▶ [Requirement]: Ignoring every picture, transcribe the data in full as it stands.
· · ·
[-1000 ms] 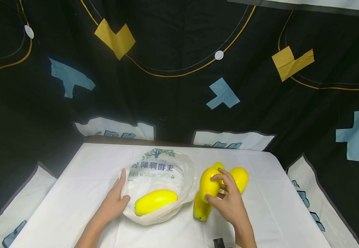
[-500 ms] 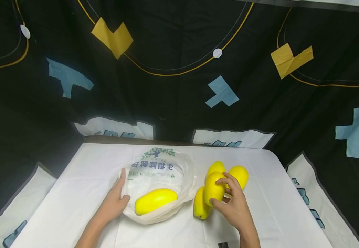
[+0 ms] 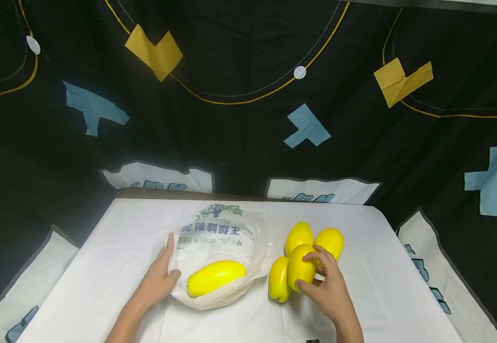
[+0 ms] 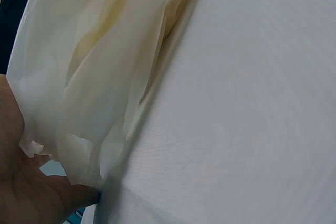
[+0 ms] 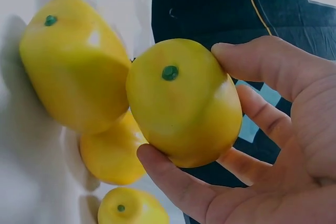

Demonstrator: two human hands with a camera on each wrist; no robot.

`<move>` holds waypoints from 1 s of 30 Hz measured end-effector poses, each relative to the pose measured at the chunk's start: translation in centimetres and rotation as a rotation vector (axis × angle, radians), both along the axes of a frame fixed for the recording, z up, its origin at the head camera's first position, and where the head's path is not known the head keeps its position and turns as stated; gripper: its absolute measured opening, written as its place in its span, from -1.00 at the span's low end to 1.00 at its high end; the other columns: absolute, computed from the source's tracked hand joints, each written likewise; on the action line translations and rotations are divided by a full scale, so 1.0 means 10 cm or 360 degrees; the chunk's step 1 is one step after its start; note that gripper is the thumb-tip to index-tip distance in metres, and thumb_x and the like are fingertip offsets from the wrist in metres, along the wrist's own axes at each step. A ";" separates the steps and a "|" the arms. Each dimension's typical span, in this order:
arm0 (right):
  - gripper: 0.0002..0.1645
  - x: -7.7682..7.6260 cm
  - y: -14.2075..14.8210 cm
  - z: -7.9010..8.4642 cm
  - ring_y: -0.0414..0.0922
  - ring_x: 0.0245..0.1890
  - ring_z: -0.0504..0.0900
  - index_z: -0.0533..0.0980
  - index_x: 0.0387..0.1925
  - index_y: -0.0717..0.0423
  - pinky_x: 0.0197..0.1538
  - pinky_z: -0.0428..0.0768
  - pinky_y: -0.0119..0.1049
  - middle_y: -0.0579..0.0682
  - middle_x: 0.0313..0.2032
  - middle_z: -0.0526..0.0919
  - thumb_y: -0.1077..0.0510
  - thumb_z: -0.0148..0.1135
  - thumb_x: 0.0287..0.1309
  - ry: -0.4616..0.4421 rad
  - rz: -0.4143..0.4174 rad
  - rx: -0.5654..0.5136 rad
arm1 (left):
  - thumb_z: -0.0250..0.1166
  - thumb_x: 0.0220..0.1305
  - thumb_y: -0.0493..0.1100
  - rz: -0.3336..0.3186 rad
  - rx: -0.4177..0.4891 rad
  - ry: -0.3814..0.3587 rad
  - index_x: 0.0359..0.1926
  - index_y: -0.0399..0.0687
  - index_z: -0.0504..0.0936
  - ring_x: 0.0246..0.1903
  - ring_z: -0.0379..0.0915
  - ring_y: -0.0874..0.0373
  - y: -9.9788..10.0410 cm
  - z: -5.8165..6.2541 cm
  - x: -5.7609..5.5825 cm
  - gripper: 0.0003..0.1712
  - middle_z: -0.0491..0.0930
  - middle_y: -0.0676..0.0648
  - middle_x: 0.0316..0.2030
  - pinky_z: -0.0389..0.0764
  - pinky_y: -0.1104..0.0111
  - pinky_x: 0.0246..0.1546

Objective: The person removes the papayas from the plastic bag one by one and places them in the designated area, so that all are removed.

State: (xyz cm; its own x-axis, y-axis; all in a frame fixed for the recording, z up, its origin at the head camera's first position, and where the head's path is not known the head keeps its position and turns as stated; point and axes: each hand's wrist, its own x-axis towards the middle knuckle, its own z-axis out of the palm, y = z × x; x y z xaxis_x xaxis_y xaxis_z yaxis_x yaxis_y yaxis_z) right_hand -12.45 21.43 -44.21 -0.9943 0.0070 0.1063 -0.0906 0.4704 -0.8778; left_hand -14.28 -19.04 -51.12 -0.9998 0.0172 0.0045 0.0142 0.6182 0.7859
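"What worries me in the head view?"

"I see the right hand [image 3: 329, 281] pinching the held mango [image 3: 300, 268] between thumb and fingers, over the desk [image 3: 381, 290], to the right of the bag [image 3: 254, 245]. The left mango [image 3: 278, 281], far mango [image 3: 298, 237] and right mango [image 3: 329, 242] crowd it. A sideways nudge could set one rolling. Whether the held mango touches the desk, I can't tell."

"And the left hand [image 3: 159, 275]?"

"I read its visible fingers as straight and spread against the bag, thumb out. The plastic looks limp, so if that pressure eases, the mouth could sag over the bagged mango [image 3: 216, 278]."

"Left wrist view?"

"Bag film hides most of that hand's fingers from me, and the frame cuts the palm. Only a vague yellow shows through."

"Right wrist?"

"I have just thumb and fingertips on a rounded, smooth side, clear of the palm. An off-centre pinch could let it twist out. Its stem [image 5: 169, 73] faces me. The other mangoes overlap behind it, the lowest cut off by the frame."
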 end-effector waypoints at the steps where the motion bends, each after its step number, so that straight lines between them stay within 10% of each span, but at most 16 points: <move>1: -0.41 0.00 0.00 -0.01 0.23 0.03 0.53 0.50 -0.11 -0.08 -0.11 0.69 -0.16 -0.01 0.39 0.20 0.31 0.56 -0.23 -0.0007 0.0000 0.0003 | 0.12 0.20 -0.32 0.0002 0.0002 -0.0010 0.53 0.23 -0.42 0.46 -0.32 -0.27 0.00 0.00 0.00 0.12 -0.27 -0.23 0.52 -0.12 -0.19 0.37; 30: -0.41 0.05 0.18 -0.29 0.14 0.23 0.37 0.52 -0.20 -0.13 0.04 0.55 -0.01 0.05 0.34 0.27 0.27 0.61 -0.34 -0.0218 0.0018 0.0260 | 0.12 0.20 -0.34 0.0004 0.0033 -0.0018 0.54 0.25 -0.39 0.47 -0.34 -0.24 0.00 0.02 0.02 0.11 -0.27 -0.19 0.53 -0.13 -0.17 0.38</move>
State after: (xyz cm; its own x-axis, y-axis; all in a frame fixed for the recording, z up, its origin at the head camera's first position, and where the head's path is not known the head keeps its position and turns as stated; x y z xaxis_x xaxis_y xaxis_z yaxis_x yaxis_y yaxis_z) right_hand -11.91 23.21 -47.16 -0.9995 -0.0107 -0.0308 0.0180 0.6069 -0.7946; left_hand -14.13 -18.99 -50.87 -0.9999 0.0147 -0.0063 0.0038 0.6020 0.7985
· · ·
▶ [Your solution]:
[-1000 ms] 
[-500 ms] 
[+0 ms] 
[+0 ms] 
[+0 ms] 

Demonstrator: two human hands with a camera on each wrist; no robot.

`<move>` holds waypoints from 1 s of 30 Hz measured end-effector poses, each relative to the pose measured at the chunk's start: translation in centimetres and rotation as a rotation vector (axis × angle, radians), both along the axes of a frame fixed for the recording, z up, its origin at the head camera's first position, and where the head's path is not known the head keeps its position and turns as stated; gripper: its absolute measured opening, written as its place in its span, from -1.00 at the span's low end to 1.00 at its high end; the other columns: absolute, computed from the source's tracked hand joints, each written likewise; on the action line translations and rotations are divided by a full scale, so 1.0 means 10 cm or 360 degrees; the chunk's step 1 is one step after its start; note that gripper is the thumb-tip to index-tip distance in metres, and thumb_x and the like are fingertip offsets from the wrist in metres, along the wrist's own axes at each step. A ";" separates the steps and a "|" the arms. Each dimension's typical span, in this order:
arm0 (right):
  - gripper: 0.0002..0.1645
  - x: -7.7682..7.6260 cm
  - y: -14.2075..14.8210 cm
  - z: -7.9010..8.4642 cm
  - ring_y: -0.0414..0.0922
  - ring_x: 0.0245..0.1890
  - ring_z: -0.0504..0.0900
  - index_z: -0.0533..0.0980
  - index_x: 0.0387..0.1925
  - index_y: -0.0717..0.0423
  - pinky_x: 0.0197..0.1538
  - pinky_z: -0.0428..0.0768
  - pinky_y: -0.0119..0.1049
  - middle_y: -0.0579..0.0682
  - middle_x: 0.0313..0.2032
  - middle_z: -0.0526..0.0919
  - thumb_y: -0.1077..0.0510
  - thumb_z: -0.0148..0.1135
  - thumb_x: 0.0287..0.1309
  - ry: -0.4616..0.4421 rad
  - rz: -0.4143..0.4174 rad
  - rx: -0.5654..0.5136 rad
arm1 (left):
  - thumb_z: -0.0250..0.1166
  - thumb_x: 0.0220..0.1305
  - thumb_y: -0.0493..0.1100
  - rz: -0.3336..0.3186 rad
  - rx: -0.4177..0.4891 rad
  - ry: -0.3814..0.3587 rad
  - index_x: 0.0359..0.1926
  - index_y: -0.0399..0.0687
  - index_z: -0.0504..0.0936
  - ring_x: 0.0246..0.1903
  - ring_z: -0.0379..0.0915
  - ring_y: -0.0874..0.0373
  - y: -9.9788..10.0410 cm
  - z: -5.8165..6.2541 cm
  - x: -5.7609..5.5825 cm
  - gripper: 0.0003..0.1712
  - middle_z: -0.0491..0.0930
  - middle_y: -0.0676..0.0648
  - middle_x: 0.0316..0.2030
  - pinky_z: -0.0389..0.0764
  - pinky_y: -0.1104..0.0111
  - pinky_x: 0.0246..0.1546

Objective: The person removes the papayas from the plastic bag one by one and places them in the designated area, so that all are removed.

State: (xyz cm; its own x-axis, y-axis; all in a frame fixed for the recording, z up, its origin at the head camera's first position, and where the head's path is not known the head keeps its position and turns as stated; point and axes: each hand's wrist, its own x-axis towards the middle knuckle, its own z-axis out of the palm, y = z × x; x y z xaxis_x xaxis_y xaxis_z yaxis_x yaxis_y yaxis_z) right_hand -12.45 21.43 -44.21 -0.9943 0.0070 0.1063 -0.0906 0.4704 -0.8778; left_hand -14.28 -19.04 -51.12 -0.9998 0.0172 0.0045 0.0142 0.6182 0.7859
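"What worries me in the head view?"

"I see the right hand [image 3: 329, 281] pinching the held mango [image 3: 300, 268] between thumb and fingers, over the desk [image 3: 381, 290], to the right of the bag [image 3: 254, 245]. The left mango [image 3: 278, 281], far mango [image 3: 298, 237] and right mango [image 3: 329, 242] crowd it. A sideways nudge could set one rolling. Whether the held mango touches the desk, I can't tell."

"And the left hand [image 3: 159, 275]?"

"I read its visible fingers as straight and spread against the bag, thumb out. The plastic looks limp, so if that pressure eases, the mouth could sag over the bagged mango [image 3: 216, 278]."

"Left wrist view?"

"Bag film hides most of that hand's fingers from me, and the frame cuts the palm. Only a vague yellow shows through."

"Right wrist?"

"I have just thumb and fingertips on a rounded, smooth side, clear of the palm. An off-centre pinch could let it twist out. Its stem [image 5: 169, 73] faces me. The other mangoes overlap behind it, the lowest cut off by the frame."
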 end-effector waypoints at the steps where the motion bends, each after its step number, so that straight lines between them stay within 10% of each span, but at most 16 points: <move>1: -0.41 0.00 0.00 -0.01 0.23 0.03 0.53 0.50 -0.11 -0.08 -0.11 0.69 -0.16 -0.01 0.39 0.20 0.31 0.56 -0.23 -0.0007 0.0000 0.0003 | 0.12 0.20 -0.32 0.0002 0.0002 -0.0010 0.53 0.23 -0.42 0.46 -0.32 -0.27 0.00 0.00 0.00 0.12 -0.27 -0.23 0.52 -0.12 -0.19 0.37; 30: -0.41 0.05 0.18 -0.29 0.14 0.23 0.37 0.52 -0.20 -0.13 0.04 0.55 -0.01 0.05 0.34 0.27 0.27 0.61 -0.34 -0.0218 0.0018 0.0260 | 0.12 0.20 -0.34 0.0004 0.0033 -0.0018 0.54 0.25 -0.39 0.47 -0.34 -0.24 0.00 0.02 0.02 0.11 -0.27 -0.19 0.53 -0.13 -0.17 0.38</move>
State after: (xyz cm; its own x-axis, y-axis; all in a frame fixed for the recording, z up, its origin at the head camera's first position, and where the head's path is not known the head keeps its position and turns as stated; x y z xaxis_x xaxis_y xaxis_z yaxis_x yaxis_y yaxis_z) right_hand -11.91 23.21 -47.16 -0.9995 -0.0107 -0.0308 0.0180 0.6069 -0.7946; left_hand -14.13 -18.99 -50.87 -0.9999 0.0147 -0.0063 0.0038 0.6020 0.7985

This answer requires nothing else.